CMT2A is a progressive, largely pediatric non-demyelinating peripheral sensory–motor neuropathy caused by genetic mutations in the mitochondrial fusion protein mitofusin (MFN) 2 [7,8,11]. Neuronal die-back from chronic mitochondrial dysfunction evokes neurogenic muscular atrophy of the distal upper and lower extremities. Mitochondrial fragmentation from defective fusion is one of the prototypical features of CMT2A neurons and is recapitulated in fibroblasts derived from mice with genetic ablation of MFN2 or MFN1 [12,13,14]. However, the published descriptions of mitochondrial phenotypes in CMT2A patient dermal fibroblasts are inconsistent [16,17]. Metabolic substrate switching that forces fibroblasts to use mitochondrial oxidative phosphorylation rather than non-mitochondrial glycolysis [18,19] previously induced mitochondrial shortening and other phenotypes in fibroblasts from a CMT2A patient carrying the MFN2 R274W mutation [20]. Therefore, we generalized this approach and examined the effects of substrate switching on four different CMT2A mutant cell lines.
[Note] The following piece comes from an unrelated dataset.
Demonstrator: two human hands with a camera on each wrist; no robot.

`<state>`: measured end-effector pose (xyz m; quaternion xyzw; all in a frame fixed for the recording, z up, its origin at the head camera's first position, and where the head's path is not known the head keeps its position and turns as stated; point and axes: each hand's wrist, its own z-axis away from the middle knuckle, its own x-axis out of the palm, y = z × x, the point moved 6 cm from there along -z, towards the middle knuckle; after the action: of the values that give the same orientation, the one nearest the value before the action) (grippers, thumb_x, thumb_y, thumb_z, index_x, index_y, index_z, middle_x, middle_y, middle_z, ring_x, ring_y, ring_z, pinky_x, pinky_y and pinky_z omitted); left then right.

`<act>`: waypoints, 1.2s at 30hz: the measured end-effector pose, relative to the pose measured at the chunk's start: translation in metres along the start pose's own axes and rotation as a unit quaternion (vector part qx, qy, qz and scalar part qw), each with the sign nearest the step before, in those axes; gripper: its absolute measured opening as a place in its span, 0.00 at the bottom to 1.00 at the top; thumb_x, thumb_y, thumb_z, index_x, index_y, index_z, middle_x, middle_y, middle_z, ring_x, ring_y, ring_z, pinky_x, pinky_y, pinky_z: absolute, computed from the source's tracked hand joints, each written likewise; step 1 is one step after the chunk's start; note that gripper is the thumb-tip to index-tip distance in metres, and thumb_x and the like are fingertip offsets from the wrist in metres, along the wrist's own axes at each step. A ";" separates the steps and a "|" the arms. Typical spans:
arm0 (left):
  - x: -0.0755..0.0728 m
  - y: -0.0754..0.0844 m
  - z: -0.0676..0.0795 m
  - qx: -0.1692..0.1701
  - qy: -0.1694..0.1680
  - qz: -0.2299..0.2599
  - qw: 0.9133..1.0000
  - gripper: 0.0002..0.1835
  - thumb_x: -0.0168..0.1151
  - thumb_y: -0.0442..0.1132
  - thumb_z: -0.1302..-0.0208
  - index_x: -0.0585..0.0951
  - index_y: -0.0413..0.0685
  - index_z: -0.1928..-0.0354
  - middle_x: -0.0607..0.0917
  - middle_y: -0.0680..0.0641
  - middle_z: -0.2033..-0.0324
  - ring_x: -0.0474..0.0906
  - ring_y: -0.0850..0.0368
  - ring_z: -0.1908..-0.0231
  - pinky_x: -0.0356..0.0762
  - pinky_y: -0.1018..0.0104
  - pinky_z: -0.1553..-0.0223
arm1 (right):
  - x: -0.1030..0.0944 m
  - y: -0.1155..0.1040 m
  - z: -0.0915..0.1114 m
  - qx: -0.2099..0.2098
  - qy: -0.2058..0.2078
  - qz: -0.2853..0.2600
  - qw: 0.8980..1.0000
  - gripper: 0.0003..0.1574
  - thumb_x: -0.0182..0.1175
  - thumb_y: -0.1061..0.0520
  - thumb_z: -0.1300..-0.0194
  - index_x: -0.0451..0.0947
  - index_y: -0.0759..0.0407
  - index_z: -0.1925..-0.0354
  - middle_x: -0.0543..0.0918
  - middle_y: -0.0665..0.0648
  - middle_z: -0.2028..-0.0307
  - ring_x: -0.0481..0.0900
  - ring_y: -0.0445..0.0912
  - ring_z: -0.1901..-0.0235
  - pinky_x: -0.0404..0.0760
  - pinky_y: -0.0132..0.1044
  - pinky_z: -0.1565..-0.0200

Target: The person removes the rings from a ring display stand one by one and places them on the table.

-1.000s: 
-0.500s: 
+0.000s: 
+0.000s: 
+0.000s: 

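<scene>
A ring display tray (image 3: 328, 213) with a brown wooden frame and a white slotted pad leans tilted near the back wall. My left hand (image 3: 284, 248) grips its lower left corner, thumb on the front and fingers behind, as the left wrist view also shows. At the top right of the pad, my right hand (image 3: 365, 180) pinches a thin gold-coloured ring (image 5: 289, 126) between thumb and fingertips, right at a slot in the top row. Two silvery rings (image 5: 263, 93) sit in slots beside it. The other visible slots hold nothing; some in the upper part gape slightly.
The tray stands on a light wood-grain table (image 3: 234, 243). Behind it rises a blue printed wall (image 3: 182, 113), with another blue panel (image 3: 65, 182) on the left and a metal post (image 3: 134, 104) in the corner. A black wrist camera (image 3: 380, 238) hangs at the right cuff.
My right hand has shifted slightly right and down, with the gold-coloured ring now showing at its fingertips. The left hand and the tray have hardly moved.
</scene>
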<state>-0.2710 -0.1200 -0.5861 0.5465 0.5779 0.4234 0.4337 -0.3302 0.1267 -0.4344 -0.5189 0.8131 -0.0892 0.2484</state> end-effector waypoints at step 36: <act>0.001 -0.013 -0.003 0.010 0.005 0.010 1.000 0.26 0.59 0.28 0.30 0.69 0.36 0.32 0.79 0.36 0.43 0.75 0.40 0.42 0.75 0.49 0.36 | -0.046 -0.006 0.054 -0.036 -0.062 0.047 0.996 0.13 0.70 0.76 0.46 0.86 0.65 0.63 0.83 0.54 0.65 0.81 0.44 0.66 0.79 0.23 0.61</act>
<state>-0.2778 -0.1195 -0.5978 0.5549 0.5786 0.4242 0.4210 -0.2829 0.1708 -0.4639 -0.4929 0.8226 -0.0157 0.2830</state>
Cultured dermal fibroblasts from a normal subject had normal mitochondrial morphology and polarization status, neither of which were affected by glucose or galactose substrate present in the culture medium (Figure 1A,B,D). Likewise, fibroblasts from CMT2A MFN2 T105M, R274W, H361Y, and R364W mutation patients cultured under standard conditions with glucose exhibited normal mitochondrial morphology and polarization status (Figure 1B–D). Strikingly, replacing glucose that is readily metabolized by mitochondrial-independent glycolysis, with galactose, which is not a facile substrate for glycolysis but is used by mitochondria for oxidative phosphorylation [18,19], provoked characteristic mitochondrial fragmentation and dissipation of the mitochondrial inner membrane electrochemical gradient, Δψm (Figure 1C,D) [12]. Moreover, as depicted in Figure 2, CMT2A fibroblasts cultured in galactose developed a distinct transcriptional signature characterized by increased levels of mRNAs linked to neuron development (green) and programmed cell death (purple), and decreased levels of mRNAs involved in metabolic (blue) and biosynthetic (orange) processes. Thus, forcing mitochondrial respiration by metabolic substrate switching induced pathological morphological, functional, and transcriptional phenotypes in multiple CMT2A MFN2 mutant fibroblasts.

Figure 1.

Figure 1

Redirecting fibroblast metabolism with galactose provokes mitochondrial pathology in CMT2A. (A,C). Representative confocal images of normal (A) and CMT2A (MFN2 T105M) patient (C) fibroblasts cultured in glucose or galactose; Mito Tracker Green (green), TMRE (red), Hoechst (blue). Insets show images further magnified for clarity. Healthy mitochondria are yellow/orange; depolarized mitochondria are green. Scale bars are 10 microns. (B,D). Quantitative group data for normal and CMT2A patient fibroblast mitochondrial aspect ratio (B) and depolarization (D). Data are means ± SEM; statistics by two-way ANOVA, p values are at the top of the bars. NS = Nonsignificant. The number of independent experiments is shown on the bottom of each bar.

Figure 2.

Figure 2

CMT2A patient fibroblasts have a distinct transcriptional signature. (A) Heat map results for unsupervised hierarchical clustering of 613 regulated mRNAs; red indicates increased expression, blue indicates decreased expression. mRNA counts in CMT2A vs. normal cells were pre-filtered for CPM ≥ 10 in at least one sample, fold change > (±) 1.5, p < 0.05. (B) Gene ontology analysis of the top 100 up- (red) and down- (blue) regulated mRNAs. Same color text indicates common pathways.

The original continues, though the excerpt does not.